Manfred Roth spendet 3000 Euro aus Buchverkauf an Hospizdienst Immanuel

22.10.2018

Der Unternehmer Manfred Roth überreichte eine Spende über 3000 Euro an den Hospizdienst Immanuel in Gladenbach. Zur Spendenübergabe versammelten sich Matthias Ullrich, Vorsitzender des Hospizdienstes, Doris Pitzer, Koordinatorin sowie der Schatzmeister Werner Klingelhöfer. 

Die Spende entstand aus Verkaufserlösen von Manfred Roths Buch „Vom Handwerksbetrieb zum Weltmarktführer – ein Leben für das Familienunternehmen“. Er hatte es anlässlich des 70-jährigen Roth Firmenjubiläums Ende des Jahres 2017 vorgestellt. Die Spende ist für den flächendeckenden Ausbau des ambulanten Hospizdienstes Immanuel im Hinterland bestimmt. Die meisten Menschen möchten ihre letzte Lebensphase gerne dort verbringen, wo sie gelebt haben. In dieser Zeit stehen rund 65 Ehrenamtliche des Hospizdienstes Immanuel den Menschen in ihrer gewohnten Umgebung helfend und Trost spendend zur Seite. Manfred Roth sagte: „Die Begleitung von Menschen am Ende ihres Lebens ist ein wichtiger Bestandteil unseres gesellschaftlichen Miteinanders. Deshalb war es mir ein großes Anliegen, die Hospizarbeit zu unterstützen. Ich bin sehr dankbar, dass mein Buch auf großes Interesse gestoßen ist und die Verkaufsaktion so erfolgreich war.“ Manfred Roth hatte sich nach der Buchveröffentlichung entschlossen, sein mit Bildern über 300 Seiten umfassendes Werk zum Preis von 20 Euro abzugeben. Manfred Roth dankte Michael Link von der Buchhandlung Stephani in Biedenkopf für seine Beratung und für seinen Einsatz beim Buchverkauf.

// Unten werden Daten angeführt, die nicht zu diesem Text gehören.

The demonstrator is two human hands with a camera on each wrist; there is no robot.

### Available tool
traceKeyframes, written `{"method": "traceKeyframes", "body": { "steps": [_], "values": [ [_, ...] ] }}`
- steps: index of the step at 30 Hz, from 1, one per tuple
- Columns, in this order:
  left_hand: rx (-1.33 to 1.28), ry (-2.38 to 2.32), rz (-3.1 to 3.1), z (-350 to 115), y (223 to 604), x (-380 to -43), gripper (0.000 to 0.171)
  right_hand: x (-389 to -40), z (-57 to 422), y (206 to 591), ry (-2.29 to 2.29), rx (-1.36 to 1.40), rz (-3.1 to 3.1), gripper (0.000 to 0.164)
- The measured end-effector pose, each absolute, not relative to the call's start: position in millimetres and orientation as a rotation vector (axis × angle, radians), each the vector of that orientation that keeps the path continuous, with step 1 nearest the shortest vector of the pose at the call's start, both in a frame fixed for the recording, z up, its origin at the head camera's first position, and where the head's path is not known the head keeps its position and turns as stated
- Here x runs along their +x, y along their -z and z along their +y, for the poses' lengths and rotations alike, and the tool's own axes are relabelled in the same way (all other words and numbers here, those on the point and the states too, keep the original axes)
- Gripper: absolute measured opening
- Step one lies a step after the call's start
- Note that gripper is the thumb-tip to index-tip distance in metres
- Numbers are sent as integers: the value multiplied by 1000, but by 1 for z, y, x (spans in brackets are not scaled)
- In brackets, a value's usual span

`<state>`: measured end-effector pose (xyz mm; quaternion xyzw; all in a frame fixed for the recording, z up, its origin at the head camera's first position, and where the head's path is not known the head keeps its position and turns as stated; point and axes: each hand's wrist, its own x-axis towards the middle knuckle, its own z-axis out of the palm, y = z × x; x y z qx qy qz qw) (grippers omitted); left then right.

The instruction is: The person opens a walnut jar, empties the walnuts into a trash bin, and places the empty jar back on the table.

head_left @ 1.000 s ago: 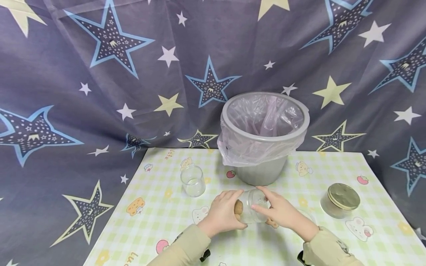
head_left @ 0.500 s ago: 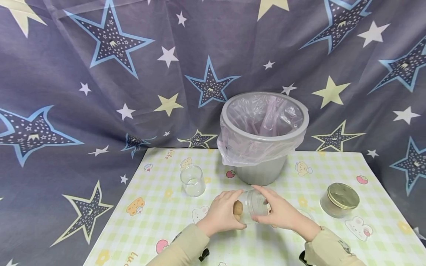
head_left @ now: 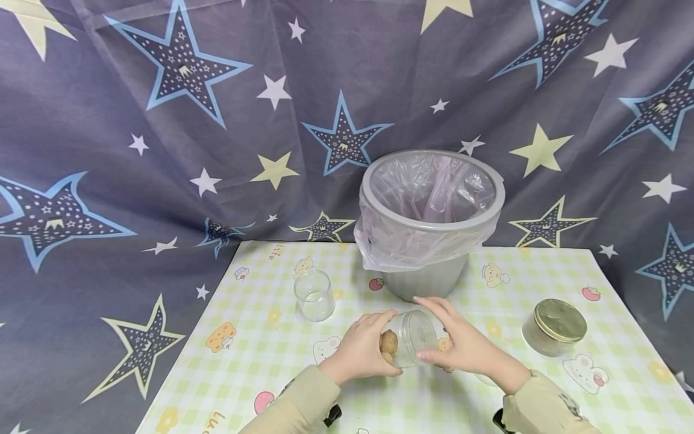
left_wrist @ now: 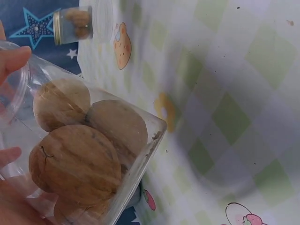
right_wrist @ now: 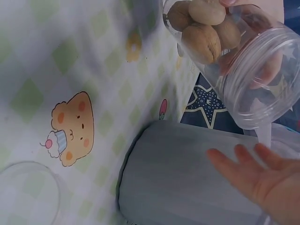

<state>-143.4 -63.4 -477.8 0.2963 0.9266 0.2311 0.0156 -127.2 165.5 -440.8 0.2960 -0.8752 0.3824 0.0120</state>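
Note:
My left hand (head_left: 359, 349) grips a clear jar (head_left: 406, 330) by its base end. The jar lies tilted on its side above the table, with its threaded mouth facing right. Several walnuts (left_wrist: 77, 161) sit inside, near the base. In the right wrist view the jar's mouth (right_wrist: 267, 77) has no lid on it. My right hand (head_left: 463, 343) is beside that mouth, its fingers (right_wrist: 234, 161) spread and apart from the rim. A clear round disc (right_wrist: 35, 194), like a lid, lies flat on the table; in the head view the right forearm partly covers it.
Behind the hands stands a grey bin (head_left: 425, 280) lined with a pinkish plastic bag (head_left: 420, 247). A second clear jar (head_left: 314, 295) is at the left. At the right is a gold-lidded jar (head_left: 554, 328) with brown contents. A star-patterned cloth (head_left: 325, 72) hangs behind the table.
My right hand has come away from the jar's mouth and shifted slightly right, so more of the rim shows. The left hand keeps its hold, nearly still.

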Motion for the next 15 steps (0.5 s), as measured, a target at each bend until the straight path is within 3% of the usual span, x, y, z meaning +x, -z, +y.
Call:
{"method": "traceKeyframes", "body": {
  "steps": [5, 15],
  "values": [
    [925, -683, 2889, -63, 479, -144, 99, -127, 164, 437, -1293, 682, -2875, 72],
    [1010, -606, 2926, -58, 479, -142, 97, -124, 155, 437, -1317, 556, -3058, 77]
  ]
}}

Sein Dank diesbezüglich gilt auch der christlichen Bücherstube, Biedenkopf sowie eigenen Mitarbeitern.

Doppelter Segen für die Region
Matthias Ullrich erklärte: „Das Buch und die Spende zeigen einen doppelten Segen. Einmal ist die Roth Firmengeschichte ein wirklicher Segen für unsere Region gewesen und ist es noch heute. Zum anderen wusste Manfred Roth mit seiner unternehmerischen Kompetenz und dem Fortune seiner Firma sich immer dem sozialen Miteinander in der Region verpflichtet. Wir sind sehr dankbar für die Unterstützung.“ Damit könne man aktuelle Vorhaben besser verwirklichen, resümierte Matthias Ullrich. Etwa für die Ausbildung ehrenamtlicher Mitarbeiter. In einem Qualifikationskurs inklusive Praktikum werden sie intensiv auf ihren Dienst in der psychosozialen Begleitung vorbereitet. Derzeit findet bereits der zehnte Kurs seit der Gründung in 2004 statt. Seit September bietet der Hospizdienst zudem neben dem regelmäßig stattfindenden Trauercafé in Gladenbach ein weiteres Trauercafé in Biedenkopf an. Die Termine für die Trauercafés gibt es im Internet unter www.hospizdienst.net.

Über den Hospizdienst Immanuel
Der Verein übernimmt eine wichtige Funktion in der ganzheitlichen Begleitung von Schwerstkranken, Sterbenden und ihren Angehörigen. Dies ist in vertrauter Umgebung zuhause, in Krankenhäusern oder in Senioren- und Altenpflegeheimen möglich. Der Hospizdienst Immanuel arbeitet auf Grundlage des christlichen Menschenbildes. Er arbeitet eng mit Pflegediensten, Ärzten, Palliativmedizinern und Seelsorgern zusammen. Die Mitarbeiter begleiten Menschen unabhängig von ihrer Erkrankung, Geschlecht, Alter, Herkunft, Konfession und Weltanschauung.